Bulgaria completed the privatization of the electricity and telecommunications companies along with 2/3 of the state assets. Sectors that contribute most to GDP growth in Bulgaria are industry and services.
Agriculture is affected negatively by fragmentation of arable land due to the recovery process of the ownership of agricultural land. Fragmentation poses a significant barrier to long-term investments in agriculture, land improvements and efficient use of agricultural machinery.
Despite these obstacles, agriculture remains an important sector in the economy of Bulgaria because of its high productivity.
Territory of Bulgaria is divided into 264 municipalities and 28 districts. Municipalities are legal entities and have the right of ownership and independent municipal budgets. Mayors and municipal councils are elected through direct local elections every 4 years and be guided in their activities by laws and regulations. The municipal council is a body of local government, which sets policy for the development of the municipality. The municipal council is composed of directly elected councilors. Executive authority in the municipality is mayor.

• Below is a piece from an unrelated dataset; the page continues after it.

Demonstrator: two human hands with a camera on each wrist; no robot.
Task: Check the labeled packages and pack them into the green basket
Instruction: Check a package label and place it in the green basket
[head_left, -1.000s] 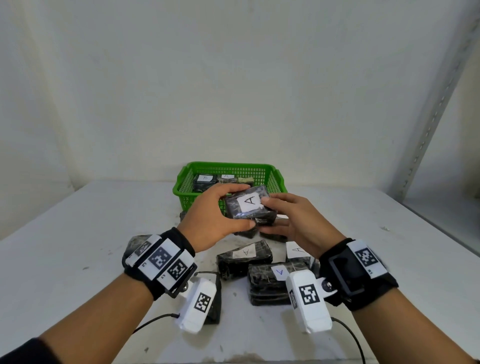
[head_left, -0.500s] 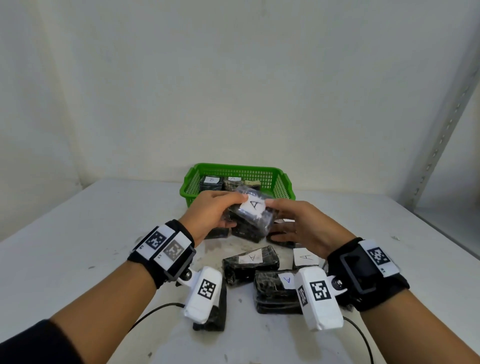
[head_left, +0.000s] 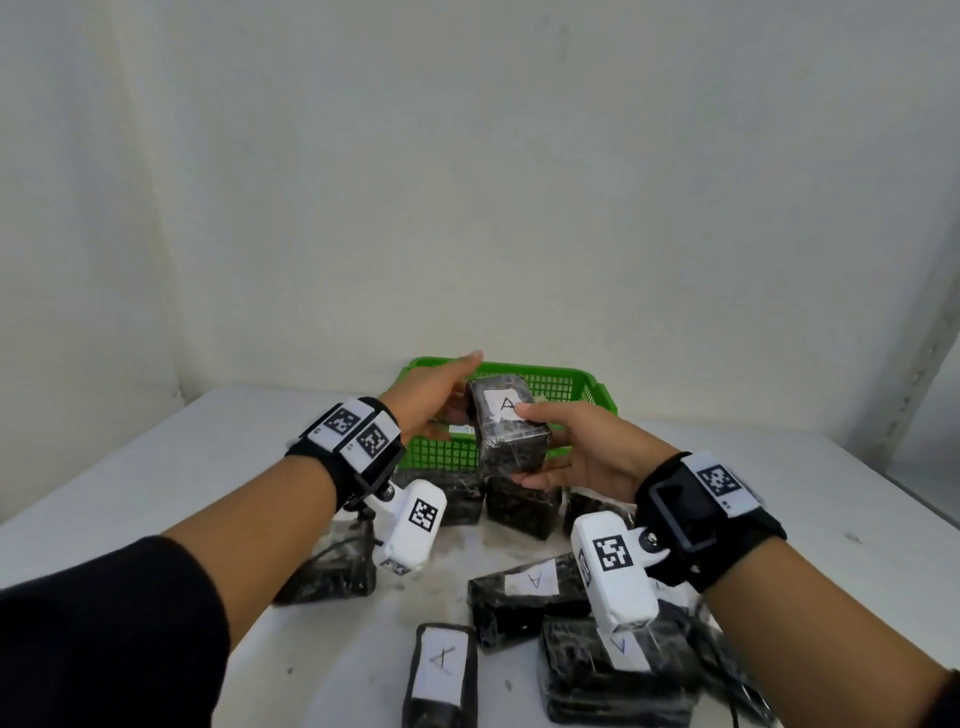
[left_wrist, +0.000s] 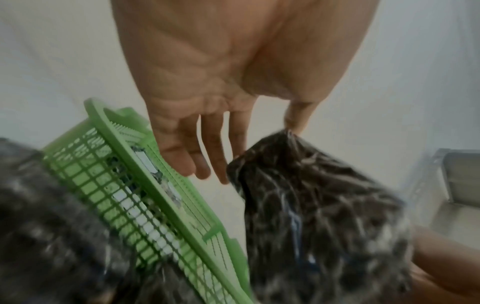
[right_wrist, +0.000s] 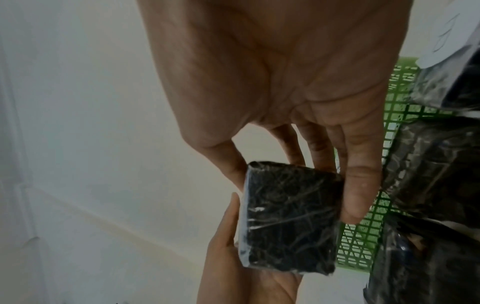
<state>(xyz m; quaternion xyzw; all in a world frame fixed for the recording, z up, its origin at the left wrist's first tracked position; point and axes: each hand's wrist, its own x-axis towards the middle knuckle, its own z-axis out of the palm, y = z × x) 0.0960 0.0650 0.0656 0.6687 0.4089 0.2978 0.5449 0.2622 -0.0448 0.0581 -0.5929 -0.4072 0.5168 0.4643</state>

The regions are administrative-territorial units for the implementation of regional policy of central government. Regional governance is carried out by governors and regional administrations. The regional governor is the sole executive power in the region, performing the government in the region and ensure compliance with national and local interests in the implementation of regional policy. The regional governor is appointed by the Council of Ministers.
4Bulgarian regions and territorial structure
Historical context Bulgaria's history dates back 3000 years ago. The Bulgarian state was founded in 681 AD, when Slavs and Proto are united under the scepter of Khan Asparuh.
Passage of the Bulgarians to Christianity in 865 AD joined Bulgaria to the Christian civilization. The creation of the Cyrillic alphabet in the second half of the ninth century, during an age when previously only Latin and Greek alphabets were used for writing, gives a strong impetus to the cultural development of the country. Unfortunately in 1396 Bulgaria fell under Ottoman occupation, which lasted nearly 500 years. Liberation War (Russo-Turkish War) regained the independence of Bulgaria in 1878. In 1879 the Constituent Assembly taking your first Constitution of Bulgaria, which is one of the most democratic constitutions of the day. In the early twentieth century Bulgaria was involved in the Balkan wars of the early twentieth century - the First Balkan War (1912), and the Second Balkan War (1913), a disastrous ending. In the summer of 1915, Bulgaria entered the First World War on the side of the central forces and signed an armistice with the Franco-British force on 29 September 1918.
The peace treaty with Bulgaria was signed on November 27 1919. in Neuilly-sur-Seine.
Bulgaria loses much of its territory. Between the two world wars, Bulgaria was ruled by a series of short-lived governments. After the outbreak of WWII, Boris III of Bulgaria declares neutrality. However, Bulgaria is under pressure to join the Bulgarian army and began to participate in military operations. Of particular concern is that the Bulgarian government managed to keep the Jews living in Bulgaria, as a result of which were rescued from the Holocaust.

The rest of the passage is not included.